A distributor of medicinal products sources the products he distributes from within the EU/EEA. They are required to follow good practice guidelines known as Good Distribution Practice (GDP) in order to ensure that the quality of the medicinal products is not compromised in the supply chain and in order to be in a position to carry out a recall of any defective product.
The Medicines Authority regulates wholesale distributors of medicinal products for human use. It carries out inspections to ensure that their activities are in compliance with legislation and with EU GDP guidelines.
Inspections are held at the licensed sites and the activities performed since the previous inspection are reviewed. Proposed sites for new licences are also inspected and lists of works issued.
The licensed organisation is issued with a list of findings after the inspection, to which they are required to respond with firm proposals for corrective actions within 28 days. Once all findings have been appropriately addressed with an acceptable corrective action plan and measures, the renewal of the wholesale dealer's licence is recommended to the Licensing Authority, which is the body responsible for issuing licences. Re-inspection of sites is performed at a frequency determined through a systematic risk-based assessment.
A wholesale dealer's license is required in order to trade in medicinal products. The wholesale dealer is required to source medicinal products from licensed entities and only to sell or distribute to other licensed wholesale dealers and pharmacies. A medicinal product being placed on the market must be authorised. Each batch must also be released by a Qualified Person. A wholesale dealer's license only authorises the wholesale dealer to trade in or hold medicinal products which have been purchased or otherwise obtained from a licensed manufacturer or wholesale dealer site situated within the EU/EEA. Export of medicinal products also falls within the scope of a wholesale dealer's licence.

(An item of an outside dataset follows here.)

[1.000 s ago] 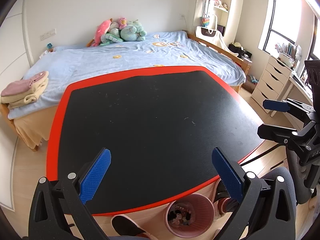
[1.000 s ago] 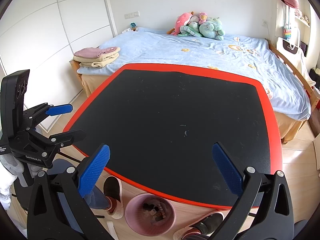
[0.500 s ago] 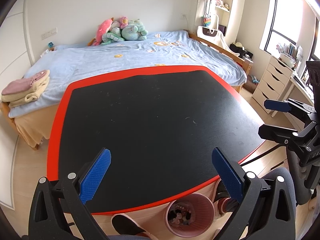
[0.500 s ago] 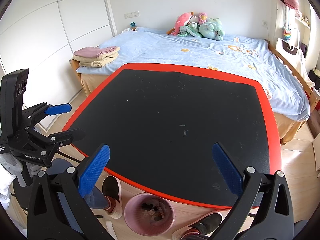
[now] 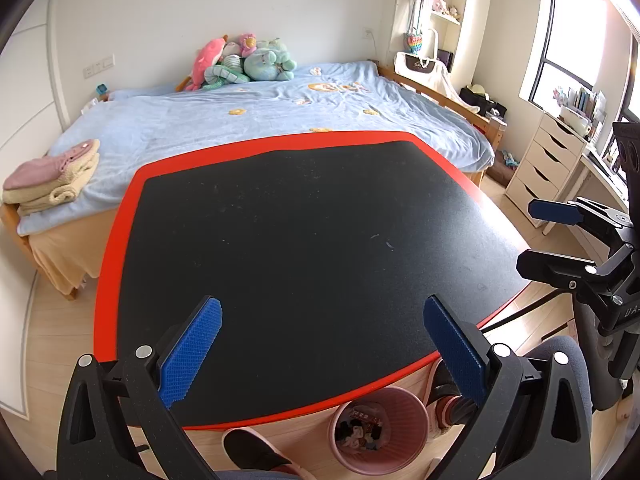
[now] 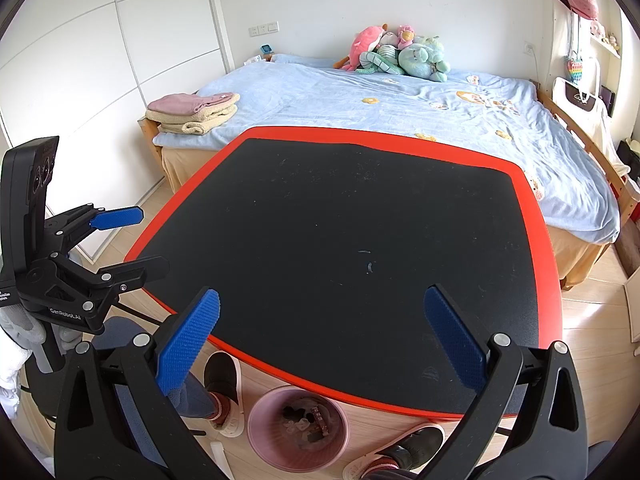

The wholesale dealer is required to ensure that the medicinal product is stored in line with the storage conditions provided by the manufacturer. He is also expected to have reasonable measures in place to ensure the security of the medicinal product and to avoid counterfeit or falsified products from entering the supply chain.
Wholesale dealers are also responsible for performing any recalls of medicinal products they have distributed. An effective system to carry out such recalls must be in place.
Every licensed wholesale dealer must appoint a Responsible Person who is ultimately responsible for ensuring that an effective quality system is in place. In Malta this person must be a pharmacist registered with the Pharmacy Council.
Brokers, that is to say persons or companies involved in brokering activities for medicinal products for human use, are required by legislation to notify their activity through the submission of a registration application with the Medicines Authority. Brokering activities are defined in the Directive 2001/83/EC as amended and in the national legislations as:
‘All activities in relation to the sale or purchase of medicinal products, except for wholesale distribution, that do not include physical handling and that consist of negotiating independently and on behalf of another legal or natural person.'
In simple words brokering is the activity of bringing together two or possibly more separate entities to conclude a deal between them concerning the sale and purchase of medicinal products without whoever is breaking the deal between these two or more entities actually owning at any one point the medicinal products involved in the deal. In Maltese this type of actor is known as the ‘sensar'.
Brokers are obliged to abide by the local regulations regulating their activity namely the relative articles in the Medicines Act (Chapter 458 of the Laws of Malta) and Subsidiary Legislation 458. 37 (Wholesale Distribution and Brokering of Medicinal Products and Active Substances Regulations).
The operations of brokers must also be in line with the relative parts of the European Union Good Distribution Practice (EU GDP) Guidelines published by The European Commission.
Inspections of brokering activities will be carried out against the national legislation as well as against the relative parts of the EU GDP Guidelines.
Good Distribution Practice Guidelines
S.L. 458.37 - Wholesale Distribution and Brokering of Medicinal Products and Active Substances Regulations.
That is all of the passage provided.